Median IT security budgets have more than tripled—to $5.3 million in 2022 from $1.4 million in 2018—leading to a significant increase in the cost of combating cybersecurity threats over the past five years.
These were the results of a Hiscox survey , which also revealed nearly a quarter (23%) of IT security budgets are now dedicated to cybersecurity, up from just 10% five years ago.
Meanwhile, the percentage of organizations with cyberinsurance has risen sharply, to 64% from 41% percent in 2018.
Despite the rise in overall budgets and the increasing share of cybersecurity investment, the number of companies without a dedicated cybersecurity role is still at 16%, the same as it was in 2018.
Piyush Pandey, CEO at Pathlock, said one could argue that 16% shows a distinct minority, but given the high-profile attacks and data loss the industry sees regularly, it’s surprising as well.
“I think it suggests that organizations are still struggling to identify the proper resources internally to staff the roles required for effective cybersecurity and compliance programs,” he said.
He added that organizations need a plan and strategy for securing the company’s most important assets that are in line with their business objectives.
He said part of this plan also needs to outline the “cost of doing nothing”—the impact of a breach or data loss—that essentially becomes their “why” from the outset.

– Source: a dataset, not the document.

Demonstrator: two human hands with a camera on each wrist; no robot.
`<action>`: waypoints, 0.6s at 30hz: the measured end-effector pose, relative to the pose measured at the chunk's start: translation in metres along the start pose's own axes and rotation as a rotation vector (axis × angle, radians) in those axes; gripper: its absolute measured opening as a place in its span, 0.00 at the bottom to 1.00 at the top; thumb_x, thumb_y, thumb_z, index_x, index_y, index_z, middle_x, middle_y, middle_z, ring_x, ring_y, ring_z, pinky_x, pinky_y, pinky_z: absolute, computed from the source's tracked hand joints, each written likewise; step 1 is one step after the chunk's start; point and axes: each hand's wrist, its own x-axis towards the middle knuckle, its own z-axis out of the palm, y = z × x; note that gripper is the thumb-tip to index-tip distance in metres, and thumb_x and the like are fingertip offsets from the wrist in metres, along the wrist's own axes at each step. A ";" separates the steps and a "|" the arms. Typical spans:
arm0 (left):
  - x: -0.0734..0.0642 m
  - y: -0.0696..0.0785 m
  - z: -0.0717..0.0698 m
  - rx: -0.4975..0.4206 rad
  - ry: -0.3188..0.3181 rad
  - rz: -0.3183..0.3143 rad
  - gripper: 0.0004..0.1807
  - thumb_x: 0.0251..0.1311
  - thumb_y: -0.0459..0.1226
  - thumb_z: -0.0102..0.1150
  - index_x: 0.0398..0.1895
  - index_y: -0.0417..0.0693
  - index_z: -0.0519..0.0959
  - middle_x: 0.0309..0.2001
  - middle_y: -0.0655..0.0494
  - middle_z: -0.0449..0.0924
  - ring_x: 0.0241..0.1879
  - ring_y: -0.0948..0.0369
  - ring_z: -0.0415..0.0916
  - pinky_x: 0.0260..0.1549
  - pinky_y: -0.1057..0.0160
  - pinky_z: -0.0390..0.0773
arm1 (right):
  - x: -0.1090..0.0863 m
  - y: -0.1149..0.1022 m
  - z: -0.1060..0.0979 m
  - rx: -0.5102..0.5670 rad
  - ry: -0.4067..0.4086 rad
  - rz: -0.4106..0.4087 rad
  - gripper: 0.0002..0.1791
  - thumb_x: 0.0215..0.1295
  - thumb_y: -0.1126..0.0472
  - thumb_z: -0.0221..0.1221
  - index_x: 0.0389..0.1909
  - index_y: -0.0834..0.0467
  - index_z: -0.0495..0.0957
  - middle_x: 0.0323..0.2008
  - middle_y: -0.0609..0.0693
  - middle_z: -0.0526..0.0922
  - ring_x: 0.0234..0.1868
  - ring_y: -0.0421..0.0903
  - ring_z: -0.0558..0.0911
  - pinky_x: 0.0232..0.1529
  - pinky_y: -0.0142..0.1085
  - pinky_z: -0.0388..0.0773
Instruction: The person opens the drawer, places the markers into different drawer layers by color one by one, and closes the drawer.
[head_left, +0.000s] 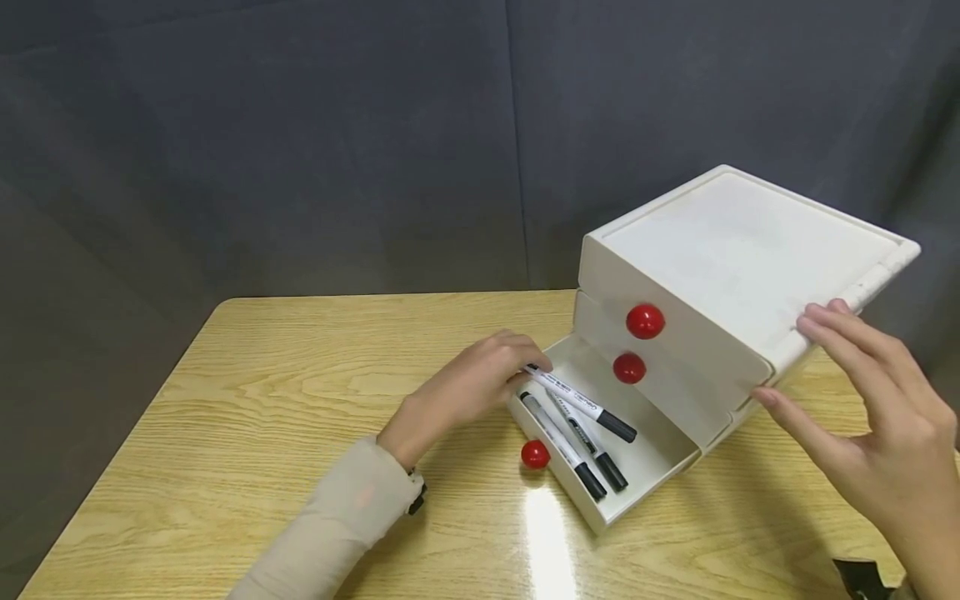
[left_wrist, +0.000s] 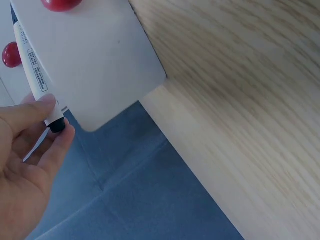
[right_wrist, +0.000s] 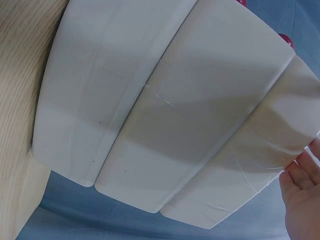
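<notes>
A white drawer unit (head_left: 757,258) with red round knobs stands on the table, its bottom drawer (head_left: 651,462) pulled out. My left hand (head_left: 480,375) reaches over that drawer's far front corner and pinches a white marker (head_left: 581,402) by one end. Its black-capped end points toward the drawer's inside. In the left wrist view, thumb and fingers hold the marker (left_wrist: 35,70) near its black tip. Two more markers, one grey-white (head_left: 553,435) and one white (head_left: 587,442), lie in the drawer. My right hand (head_left: 885,408) rests on the unit's top right edge, fingers extended.
The wooden table (head_left: 262,400) extends left of the drawer unit. Behind it hangs a dark grey curtain (head_left: 375,150). The open drawer's red knob (head_left: 535,454) juts out over the table. A black object (head_left: 861,577) shows at the lower right, by the right wrist.
</notes>
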 end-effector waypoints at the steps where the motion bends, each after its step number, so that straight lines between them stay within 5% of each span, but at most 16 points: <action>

“Within the C Suite, the CIO, CFO and, ultimately, the CEO are going to be major stakeholders,” Pandey explained. “Cybersecurity leaders should also closely align with the line-of-business leaders who are running the core business applications—ERP, financials, HR, supply chain, CRM—housing the critical data which often ends up being the company’s most important asset to protect.”
These line-of-business leaders must be involved to ensure the proper access strategies to enable the business and meet security and compliance requirements for controls and configurations.
John Anthony Smith, CEO of Conversant Group, said it is critical that CISOs and IT have the right information to present to CEOs and the board so that they understand in clear and emphatic terms both the risk that exists in the environment and the true consequences of ignoring that risk.
“Every department wants more budget, but if CEOs understand the threat environment and the dire financial and business consequences of breaches in no uncertain terms, most teams can get the budget required,” he explained.
However, IT does need to understand the right information to present, and that often requires that they make an upfront investment in getting a controls and configurations-based assessment first.
“That way they can alert senior leadership to the real risks they are taking if they choose inaction,” Smith said. “These proactive assessments also let smaller firms, or those with lesser budgets, know their greatest risks so they can prioritize both their investments and remediation steps.”
Jasmine Henry, field security director at JupiterOne, explained the most exceptional cybersecurity practitioners are intentionally using their budget on investments that provide value to multiple teams across the organization.
For example, an application that can unify cybersecurity insight by integrating data from cloud service providers (CSPs) and security monitoring tools may offer alerts or dashboards that are valuable for engineering, product or leadership teams.
“Leaders can secure buy-in for security initiatives and future budgets by ensuring investments offer value to the organization,” she said. “Intentionally cross-functional systems are another sign of the evolution of shared security responsibility.”
Henry said being intentional about collaboration is essential for cybersecurity leaders to navigate organizational shifts toward trends such as platform engineering and anything-as-a-service (XaaS).
Pandey said his firm is seeing more and more organizations increasing their budgets around the testing, monitoring and enforcement of their controls, such as application access and application security configurations.
“With proper access governance and application security controls, the potential risks for cyber breach or data loss are significantly reduced,” he explained.
Smith said because budgets are tighter with the current economic downturn and layoffs abound across many sectors—offset against an escalating cyberthreat environment brought on by international tensions—budgets need to be allocated in a more targeted fashion.
“In other words, they need to be spending their dollars smarter, and that applies to companies of all sizes,” he said. “Instead of buying new tools and slapping them on the pile hoping they work together, they must understand where their true gaps lie and allocate spend to fixing those weaknesses.”
From Smith’s perspective, CISOs, IT teams and security directors will never gain adequate budget for security without being able to concretely explain the current risks the organization faces in terms the C-suite can understand—dollars and cents.
“Breaches are costly,” he said. “We see breaches that can cost millions an hour in downtime, and that’s just one cost item.”